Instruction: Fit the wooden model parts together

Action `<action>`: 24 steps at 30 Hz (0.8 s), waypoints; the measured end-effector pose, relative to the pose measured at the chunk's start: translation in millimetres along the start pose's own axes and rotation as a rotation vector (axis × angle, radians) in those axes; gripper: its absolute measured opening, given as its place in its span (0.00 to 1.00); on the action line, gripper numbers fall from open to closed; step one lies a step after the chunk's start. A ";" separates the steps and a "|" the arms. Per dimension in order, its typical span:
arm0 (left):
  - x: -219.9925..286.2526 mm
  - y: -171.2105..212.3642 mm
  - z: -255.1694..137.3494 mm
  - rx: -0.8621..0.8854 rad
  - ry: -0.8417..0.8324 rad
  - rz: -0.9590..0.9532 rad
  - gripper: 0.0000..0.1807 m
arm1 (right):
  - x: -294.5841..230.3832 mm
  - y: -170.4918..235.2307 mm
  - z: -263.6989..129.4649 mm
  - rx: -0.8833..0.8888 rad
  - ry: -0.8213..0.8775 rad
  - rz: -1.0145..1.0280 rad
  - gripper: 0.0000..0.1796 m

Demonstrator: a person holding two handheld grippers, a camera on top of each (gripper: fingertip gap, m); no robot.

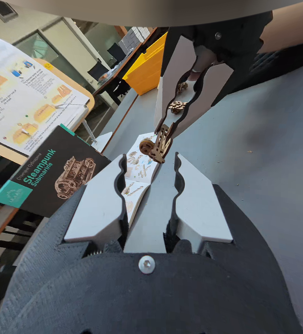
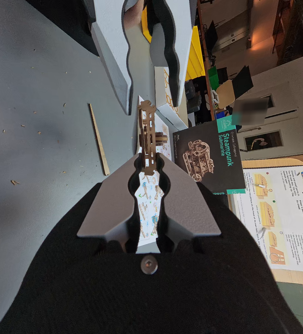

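Wooden part (image 2: 148, 139) between right claw (image 2: 148, 159) tips

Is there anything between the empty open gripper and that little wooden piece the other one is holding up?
Nothing visible. The left gripper is open and empty, and the wooden part, pinched in the right gripper, hangs in the air just beyond its fingertips. Only the open booklet lies below, flat on the table, not in the path.

I seem to be in a lab or makerspace: my grey bench (image 1: 255, 162), yellow bins (image 1: 147, 72), a propped instruction board (image 1: 29, 101), monitors on desks behind.
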State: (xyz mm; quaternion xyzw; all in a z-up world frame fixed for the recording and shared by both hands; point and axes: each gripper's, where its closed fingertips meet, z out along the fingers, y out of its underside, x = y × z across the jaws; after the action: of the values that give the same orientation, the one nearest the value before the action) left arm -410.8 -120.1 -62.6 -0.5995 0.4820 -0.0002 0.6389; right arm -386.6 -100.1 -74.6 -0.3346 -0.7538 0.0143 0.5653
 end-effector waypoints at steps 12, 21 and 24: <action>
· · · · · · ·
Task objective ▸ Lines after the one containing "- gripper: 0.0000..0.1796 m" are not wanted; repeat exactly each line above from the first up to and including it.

Answer below ▸
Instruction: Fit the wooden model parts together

Action `<action>`: 24 steps at 30 Hz (0.8 s), waypoints; the measured end-effector pose, relative to the pose measured at the chunk's start: translation in millimetres along the start pose's own axes and rotation as a rotation vector (axis × angle, radians) in those axes; gripper: its absolute measured opening, given as its place in its span (0.00 to 1.00); on the action line, gripper numbers fall from open to closed; step one lies a step after the chunk's start. A ";" separates the steps and a "|" the arms. Per dimension in order, its typical span:
arm0 (left):
  - x: -219.9925..286.2526 mm
  - y: -171.2105..212.3642 mm
  - z: -255.1694..137.3494 mm
  - rx: -0.8621..0.8854 rad
  - ry: -0.8417..0.8324 rad
  - rz: -0.9590..0.9532 rad
  - gripper: 0.0000..0.1807 m
arm1 (right):
  - x: -294.5841..230.3832 mm
  - y: -170.4918..235.2307 mm
  - z: -263.6989..129.4649 mm
  - rx: -0.8833..0.8888 rad
  - ry: -0.8213..0.8775 rad
  - rz: -1.0145..1.0280 rad
  - gripper: 0.0000..0.1796 m

The response to this exercise is now complete.